Elezioni
Cristiano Di Martino, segretario cittadino della Lega (foto Dire)
Campo largo stretto intorno a Lepore, civici a volontà. Il centrodestra, per le Comunali 2027, che fa? A un annetto dalla chiamata alle urne manca ancora un nome dalle file di Fratelli d’Italia, Lega, Forza Italia e la pressione all’interno della coalizione inizia a salire. Una figura politica intorno a cui si è speculato di una plausibile candidatura è quella dell’eurodeputato meloniano Stefano Cavedagna. Oggi però è arrivata una dichiarazione del segretario cittadino della Lega, Cristiano Di Martino, che mette in discussione il sostegno del Carroccio a questa ipotesi: «Sul nome è chiaro che, al netto del fantacalcio politico che coinvolge chi lavora già a Roma o a Bruxelles, è necessario che sia una persona presente sul territorio sempre. Questo tema per noi è fondamentale e lo porteremo al tavolo del centrodestra». Un modo indiretto per dire che ci lavora a Bruxelles, come Cavedagna, non potrebbe dedicarsi alla città.

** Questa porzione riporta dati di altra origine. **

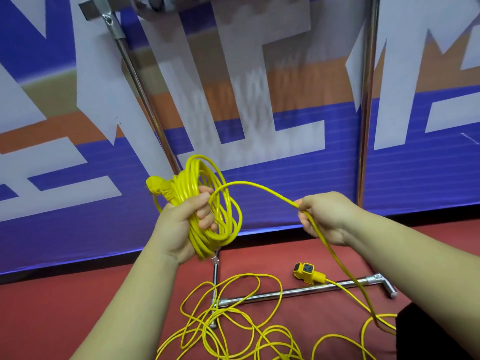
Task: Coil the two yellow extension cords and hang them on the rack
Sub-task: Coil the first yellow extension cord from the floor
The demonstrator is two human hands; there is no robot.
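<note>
Closest to the person, loose loops of thin yellow extension cord (228, 326) lie tangled on the red floor (65, 307), spilling over the chrome tube base of the rack (293, 292). A yellow socket block with a dark face (306, 273) rests on the floor just beside that horizontal tube, its lead trailing off to the right.

Above the tangle, 2 bare forearms reach forward. The left hand (187, 219) is wrapped tight around a bundle of yellow coiled cord (207, 203), fingers curled through the middle of the loops and thumb side pressed against them; a yellow plug end (155, 187) sticks out at the upper left of the bundle. The coil hangs upright from the fist, its lower edge in front of the rack's foot.

The right hand (324, 216) pinches a single strand of the same cord between thumb and fingers. From that pinch, 1 stretch arcs left into the coil, and the other drops down past the wrist to the floor.

Behind the hands, 2 chrome upright poles (367, 113) of the rack rise, the left 1 leaning in this wide view. Farthest back stands a blue, white and orange printed banner (259, 74), blurred in the middle.
</note>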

La consigliera regionale forzista Valentina Castaldini auspica che questo tavolo parta prima dell’estate, per identificare il profilo di un politico. Per quanto infatti veda di buon occhio le tante proposte civiche, «credo sia il momento che i partiti si assumano la responsabilità di guidare la campagna elettorale con visione. Sul candidato molta influenza, come sempre nelle grandi città, l’avranno anche le dirigenze a livello nazionale», ha dichiarato nei giorni scorsi a “il Resto del Carlino”. Intanto Fratelli d’Italia assicura di avere già stilato un identikit del proprio candidato ideale che rivelerà però solo in autunno.
La risposta a chi parla di stallo nel centrodestra arriva da Di Martino stesso, che nella nota prosegue: «Noi stiamo lavorando da tempo per le elezioni. Posto il lavoro quotidiano incessante che facciamo da anni su ogni singolo problema della città, tramite il laboratorio politico trasversale che abbiamo lanciato, "La svolta", stiamo già costruendo le proposte per il programma». “La svolta” è un'iniziativa di dibattito politico del capogruppo consiliare leghista Matteo Di Benedetto, apartitica e aperta a tutti nelle intenzioni del promotore, ma dalla quale sembra che la Lega vorrà pescare per definire le sue proposte elettorali. «Non basta avere come programma “no Lepore” - ha concluso Di Martino - quello è scontato, e dico “ben arrivato” a chi comincia a dirlo solo ora».